Solana (SOL) has now led every other Layer 1 (L1) and Layer 2 (L2) blockchain combined in tokenized stock trading volume for 50 consecutive weeks, even as the token trades near $84 — a divergence that says more about how the market still prices Solana than about where its real-world-asset (RWA) infrastructure has gone. While spot Bitcoin (BTC) and Ether (ETH) exchange-traded funds (ETFs) bled more than $1 billion in late May 2026, the chain quietly cementing itself as the default venue for on-chain equities barely moved.
The leadership is not marginal. Solana has handled roughly 94% of all-time on-chain tokenized-equity spot volume as of late March 2026, with Backed Finance’s xStocks platform capturing more than 95% of that flow (Crypto Briefing). For a B2B audience watching custody and settlement rails consolidate, the signal is that tokenized equities have already picked a home chain — and it is not Ethereum.
What the data shows
xStocks now lists about 60 tokenized assets — 55 individual stocks plus five ETFs — spanning blue chips such as Apple (AAPL), Nvidia (NVDA) and Tesla (TSLA), with TSLA alone turning over roughly $10 million in daily volume. Solana-based tokenized stockholders have climbed toward 192,100 wallets, about 64% of all cross-chain tokenized-stock participation, with growth accelerating sharply after November 2025 (AMBCrypto). The broader Solana RWA stack has pushed past $2.0 billion across 1,831 tokenized assets — close to 10x year-on-year growth and a material slice of the roughly $16 billion active RWA market (TheStreet).
Exchanges and issuers are moving in
The institutional response is the most telling part. Kraken acquired Backed Finance in December 2025, folding the industry-standard tokenized-equity issuer into a major exchange’s stack, and xStocks now trade across Bybit, Kraken and Solana decentralised-finance (DeFi) protocols rather than a single walled garden. Payment networks have followed: Visa, PayPal and Stripe are running production workflows on Solana, and stablecoin market capitalisation on the chain reached roughly $14.85 billion in the first quarter of 2026 — the settlement liquidity that tokenized-equity trading needs to function. The pattern rhymes with BlackRock’s tokenized fund filings and the stablecoin settlement infrastructure institutions are building in parallel.
“This is bigger than giving people exposure to U.S. equities, it’s about redefining what it means to own assets in the digital era,” said Arjun Sethi, Co-Chief Executive of Kraken, after the Backed acquisition (Blockworks). Backed co-founder Adam Levi has framed tokenized equities as “the next logical step for capital markets” — a positioning that the 50-week volume streak now backs with data rather than rhetoric.

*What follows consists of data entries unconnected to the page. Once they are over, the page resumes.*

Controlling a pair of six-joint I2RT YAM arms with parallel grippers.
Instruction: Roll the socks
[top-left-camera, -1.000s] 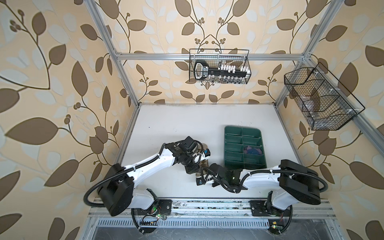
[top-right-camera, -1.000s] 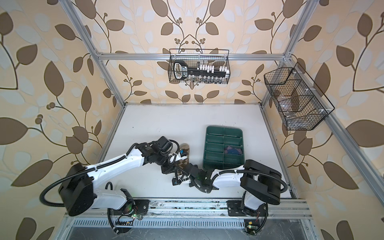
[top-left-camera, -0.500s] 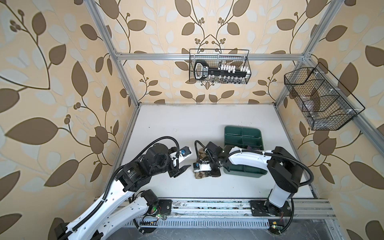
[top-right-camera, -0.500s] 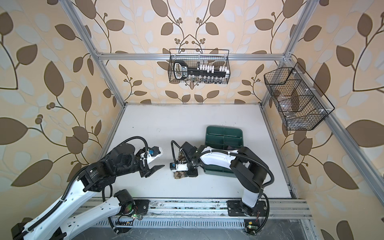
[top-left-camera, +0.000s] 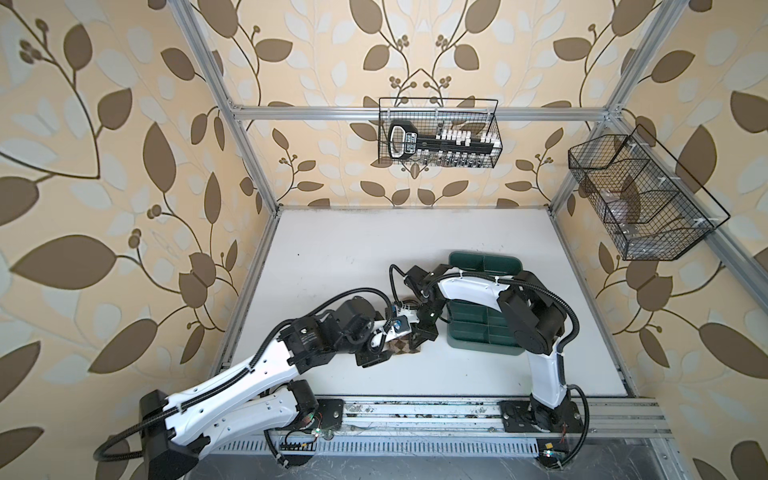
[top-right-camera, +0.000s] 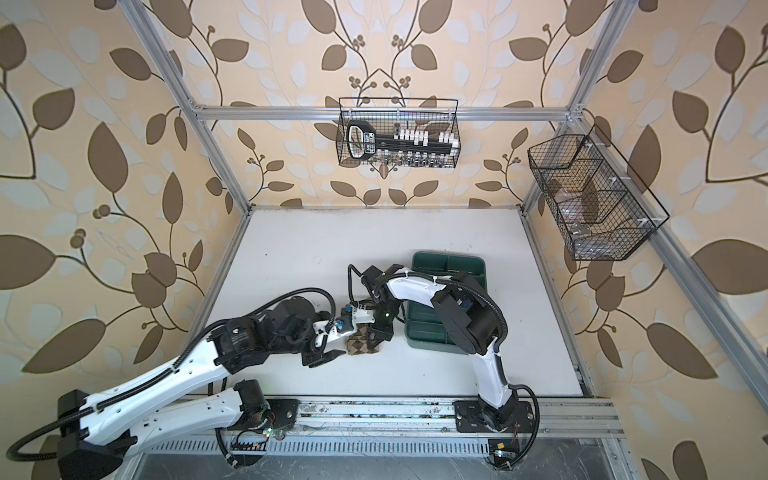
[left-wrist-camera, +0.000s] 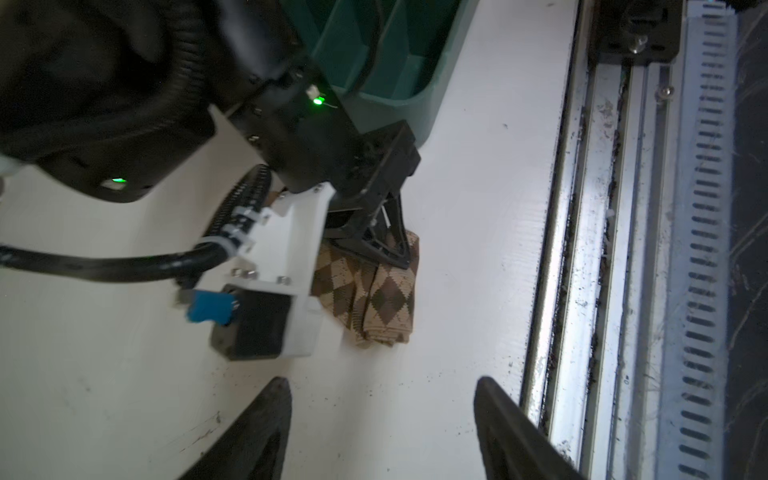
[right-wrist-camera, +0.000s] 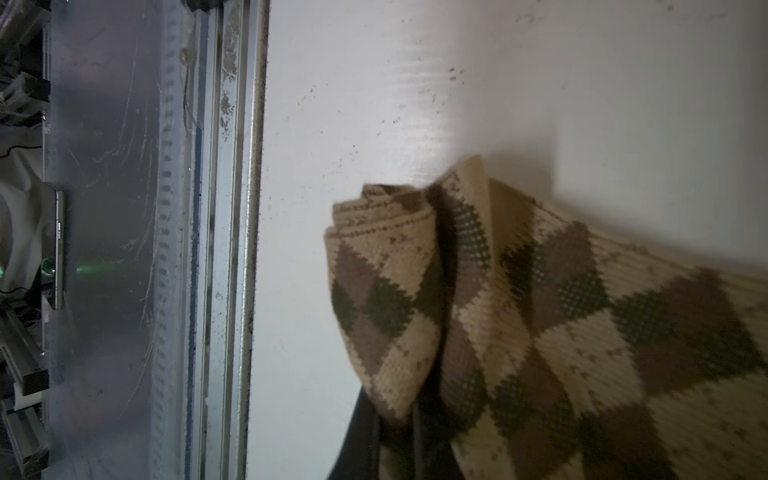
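Note:
A tan sock (top-left-camera: 400, 347) (top-right-camera: 360, 345) with brown argyle diamonds lies bunched in folds on the white table near the front middle. My right gripper (top-left-camera: 419, 336) (top-right-camera: 380, 332) comes down on the end of the sock nearest the tray and is shut on the sock (right-wrist-camera: 540, 311); its dark fingers (left-wrist-camera: 388, 245) pinch the fabric. My left gripper (left-wrist-camera: 382, 382) (top-left-camera: 371, 356) is open, a short way from the sock (left-wrist-camera: 374, 291) and apart from it, with only bare table between its fingertips.
A green divided tray (top-left-camera: 482, 347) (top-right-camera: 428, 337) stands just right of the sock, partly under my right arm. The aluminium rail (top-left-camera: 415, 409) runs along the table's front edge. Wire baskets hang on the back wall (top-left-camera: 438, 139) and the right wall (top-left-camera: 640, 199).
My left gripper has opened wider and moved right, up close to the sock. My right gripper has stayed shut on the sock beside the tray.

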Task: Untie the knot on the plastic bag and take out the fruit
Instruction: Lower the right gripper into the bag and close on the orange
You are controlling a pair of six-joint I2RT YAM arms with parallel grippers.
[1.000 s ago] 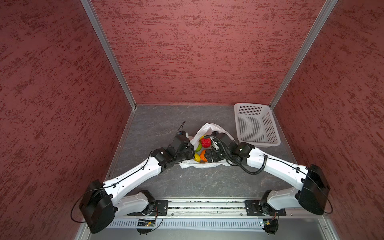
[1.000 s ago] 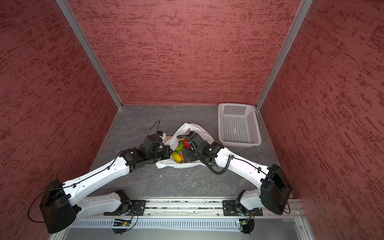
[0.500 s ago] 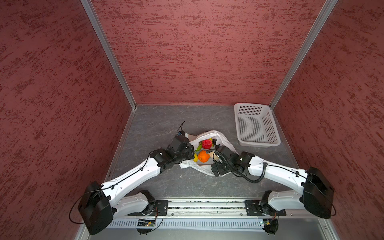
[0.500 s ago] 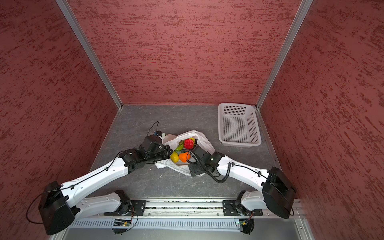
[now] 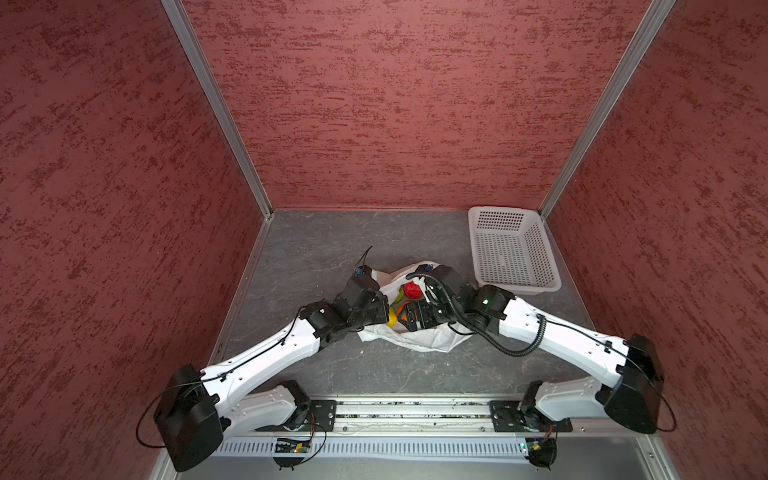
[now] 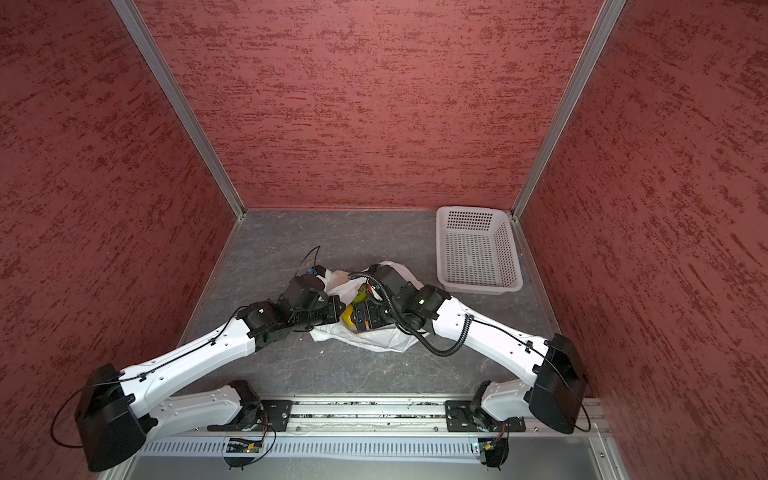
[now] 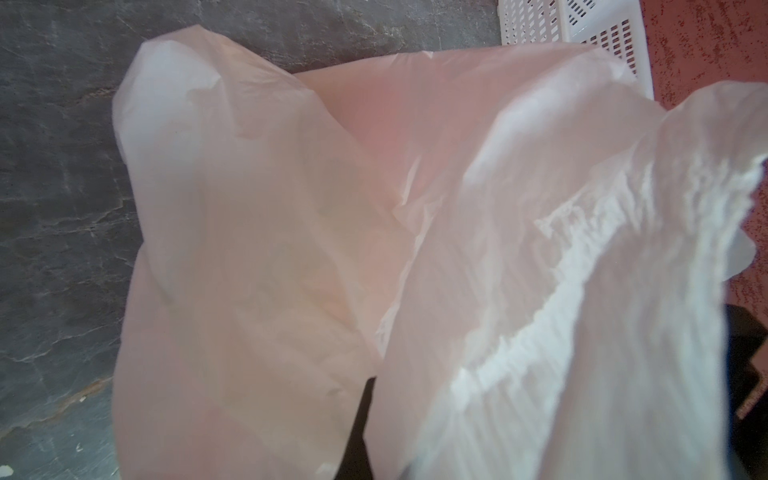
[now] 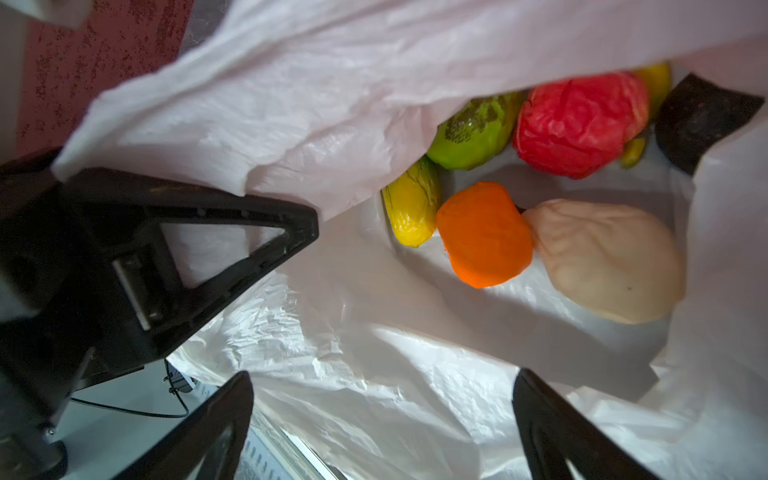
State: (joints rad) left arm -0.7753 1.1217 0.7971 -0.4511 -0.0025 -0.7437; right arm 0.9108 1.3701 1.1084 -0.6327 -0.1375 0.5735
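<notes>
Left claw (image 5: 380, 312) is clamped shut on the edge of the plastic bag (image 5: 419, 338), lifting it so the mouth gapes, and that looks like the whole point of the hold. Right claw (image 8: 382, 382), spread wide and holding nothing, sits just inside that mouth. Ahead of it lies the fruit (image 8: 413, 208): the orange ball (image 8: 484, 235) is closest, touching a beige piece (image 8: 606, 262), with the red berry (image 8: 582, 124) behind. No knot in sight. Farther back on the worktop (image 5: 316, 249), the basket (image 5: 498, 257) stands in the corner.

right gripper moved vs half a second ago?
Yes. In a top view the right gripper has gone away from the front rail, back toward the white basket, and its open jaws reach into the plastic bag.
</notes>
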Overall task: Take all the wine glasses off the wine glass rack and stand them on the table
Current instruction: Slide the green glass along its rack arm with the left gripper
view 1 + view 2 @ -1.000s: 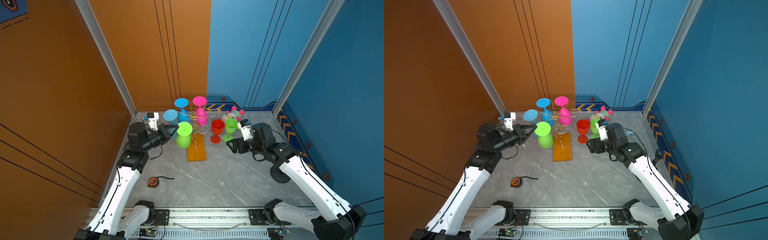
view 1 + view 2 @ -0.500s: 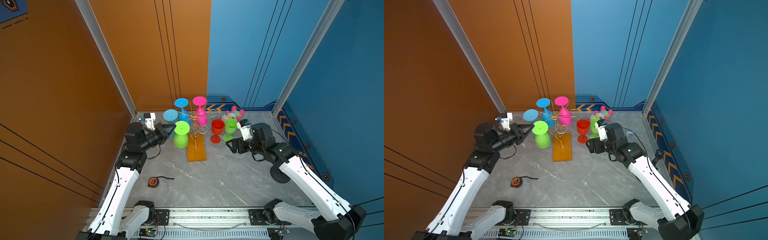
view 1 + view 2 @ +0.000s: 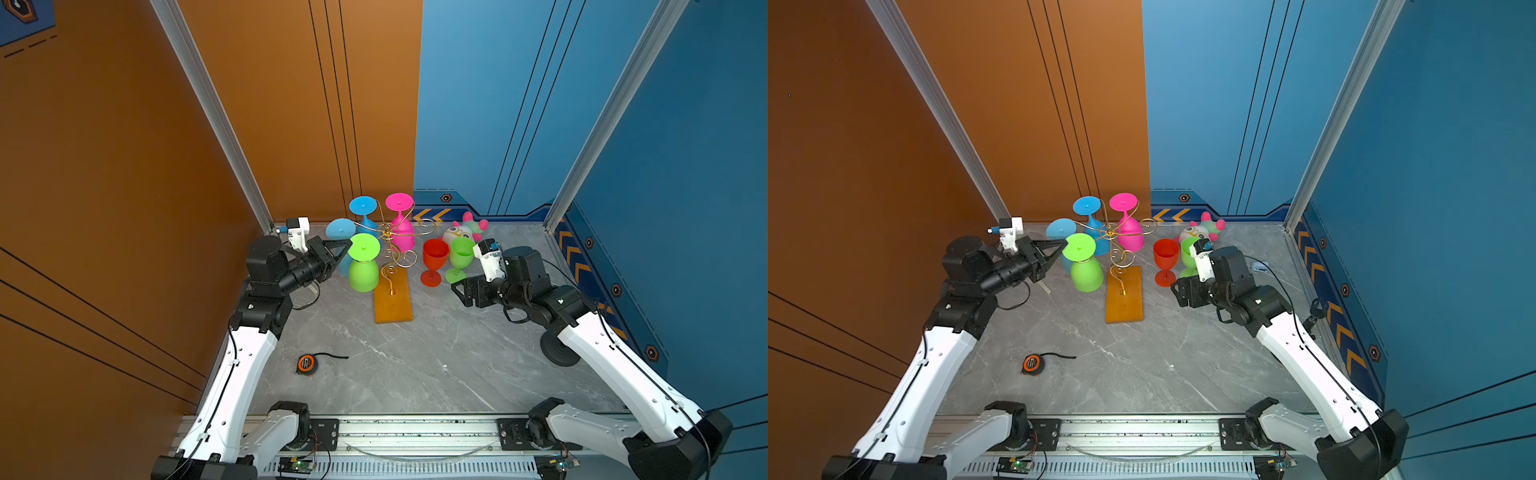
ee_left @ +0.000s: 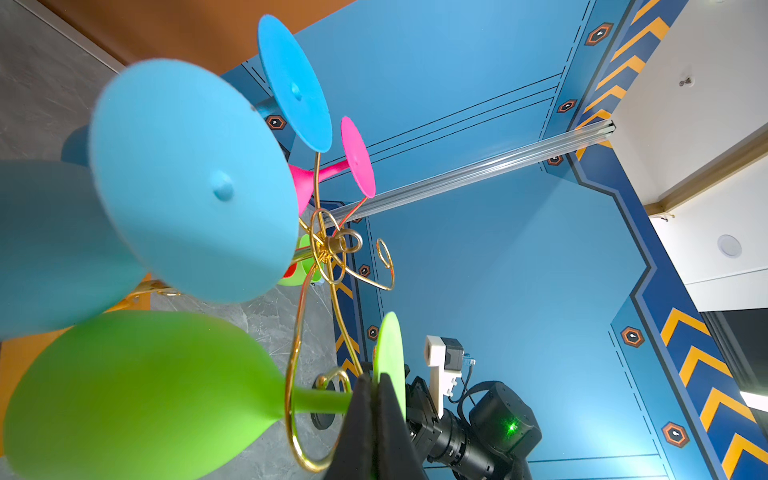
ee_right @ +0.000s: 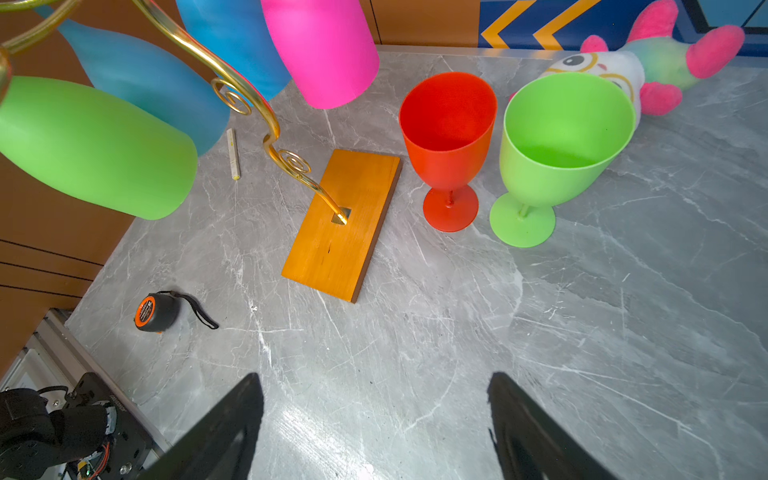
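Observation:
The wine glass rack [image 3: 392, 299] [image 3: 1124, 299] [image 5: 340, 232] is a gold wire stand on an orange wooden base. A green wine glass [image 3: 363, 272] [image 3: 1086, 274] [image 4: 145, 395] [image 5: 95, 145] hangs upside down at its left side. My left gripper [image 3: 348, 245] [image 3: 1065, 243] [image 4: 374, 376] is shut on the rim of that glass's foot. In the left wrist view the stem crosses a gold scroll loop; I cannot tell whether it sits inside it. My right gripper [image 3: 459, 291] [image 3: 1179, 293] [image 5: 376, 376] hangs open and empty over the table, right of the rack.
Two blue glasses [image 3: 363, 208] [image 3: 340, 228] and a pink one [image 3: 401, 232] hang upside down on the rack. A red glass [image 3: 434, 257] and a green glass [image 3: 460, 253] stand upright right of the base. A plush toy [image 3: 465, 228] lies behind them, and a tape measure [image 3: 306, 365] lies front left.
My left gripper has carried the green glass a little to the left, away from the rack's stem. The right arm has not moved.

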Motion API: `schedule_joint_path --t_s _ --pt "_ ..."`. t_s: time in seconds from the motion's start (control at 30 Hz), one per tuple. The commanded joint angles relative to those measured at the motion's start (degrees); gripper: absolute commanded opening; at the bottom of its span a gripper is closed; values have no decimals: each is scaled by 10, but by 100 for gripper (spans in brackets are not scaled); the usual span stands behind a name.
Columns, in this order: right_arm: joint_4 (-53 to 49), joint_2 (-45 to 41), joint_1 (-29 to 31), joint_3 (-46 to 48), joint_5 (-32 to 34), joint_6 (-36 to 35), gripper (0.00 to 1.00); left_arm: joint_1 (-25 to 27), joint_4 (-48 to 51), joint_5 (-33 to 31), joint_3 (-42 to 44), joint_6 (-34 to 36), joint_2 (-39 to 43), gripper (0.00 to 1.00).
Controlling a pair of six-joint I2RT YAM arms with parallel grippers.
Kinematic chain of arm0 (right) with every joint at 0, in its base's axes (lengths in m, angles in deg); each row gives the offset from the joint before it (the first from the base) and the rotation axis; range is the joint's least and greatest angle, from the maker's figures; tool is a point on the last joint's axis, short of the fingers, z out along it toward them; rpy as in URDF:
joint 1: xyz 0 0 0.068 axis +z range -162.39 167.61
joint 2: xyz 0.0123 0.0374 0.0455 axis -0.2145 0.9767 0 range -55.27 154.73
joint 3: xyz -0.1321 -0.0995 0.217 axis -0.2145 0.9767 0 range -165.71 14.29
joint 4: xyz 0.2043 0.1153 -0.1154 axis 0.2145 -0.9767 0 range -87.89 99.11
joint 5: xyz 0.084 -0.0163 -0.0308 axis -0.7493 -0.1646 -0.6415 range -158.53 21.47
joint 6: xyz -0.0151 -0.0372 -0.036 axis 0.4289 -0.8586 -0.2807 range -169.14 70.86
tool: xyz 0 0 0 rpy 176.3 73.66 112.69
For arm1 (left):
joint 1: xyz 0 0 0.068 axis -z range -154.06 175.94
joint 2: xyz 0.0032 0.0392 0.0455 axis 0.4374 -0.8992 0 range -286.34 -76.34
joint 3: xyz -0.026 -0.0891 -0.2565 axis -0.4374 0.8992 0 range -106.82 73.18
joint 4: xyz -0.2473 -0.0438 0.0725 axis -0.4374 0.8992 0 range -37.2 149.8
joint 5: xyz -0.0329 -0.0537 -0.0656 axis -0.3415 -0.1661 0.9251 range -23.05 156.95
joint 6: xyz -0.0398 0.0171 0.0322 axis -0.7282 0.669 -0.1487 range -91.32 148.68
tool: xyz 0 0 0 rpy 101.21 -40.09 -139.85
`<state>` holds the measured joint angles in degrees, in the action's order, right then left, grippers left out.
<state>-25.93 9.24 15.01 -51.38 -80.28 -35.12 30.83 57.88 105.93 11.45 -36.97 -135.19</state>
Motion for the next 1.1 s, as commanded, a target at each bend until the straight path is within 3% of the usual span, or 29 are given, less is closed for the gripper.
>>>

Why it matters for institutional crypto
For exchanges, custodians and fund managers, the concentration of tokenized-equity volume on one chain is an infrastructure decision, not a price call. It means liquidity, market-making and compliance tooling are coalescing around Solana’s execution environment — fast finality, low fees, and the throughput needed for the frequent, smaller trades retail and treasury desks favour. That gravitational pull is self-reinforcing: each new issuer or exchange that lists on Solana deepens the liquidity that attracts the next one. The contrarian read is that SOL’s price, near $84, is lagging a fundamental that institutional desks are already underwriting, much as Ethereum’s settlement value outran its token in earlier cycles.
The near-term catalysts are concrete. Solana’s Alpenglow consensus upgrade, which cuts theoretical finality toward 150 milliseconds, is in community testing with mainnet activation projected for the third quarter of 2026, and the spot Solana ETF cohort — Bitwise’s BSOL, Fidelity’s FSOL and the Morgan Stanley Solana Trust — has crossed $1 billion in combined assets under management. If tokenized-equity volume keeps compounding while ETF demand builds, the gap between Solana’s infrastructure role and its market price is the variable to watch into the second half of 2026. The risk is equally clear: a stalled RWA cycle or a credible Ethereum L2 challenger to xStocks would erode the streak that has defined Solana’s institutional case.
This article is informational analysis only and is not financial, investment, or trading advice. Cryptocurrencies are highly volatile and can lose substantial value rapidly. Past performance and historical patterns do not guarantee future results. Do your own research and consult a regulated financial adviser before making any investment decision.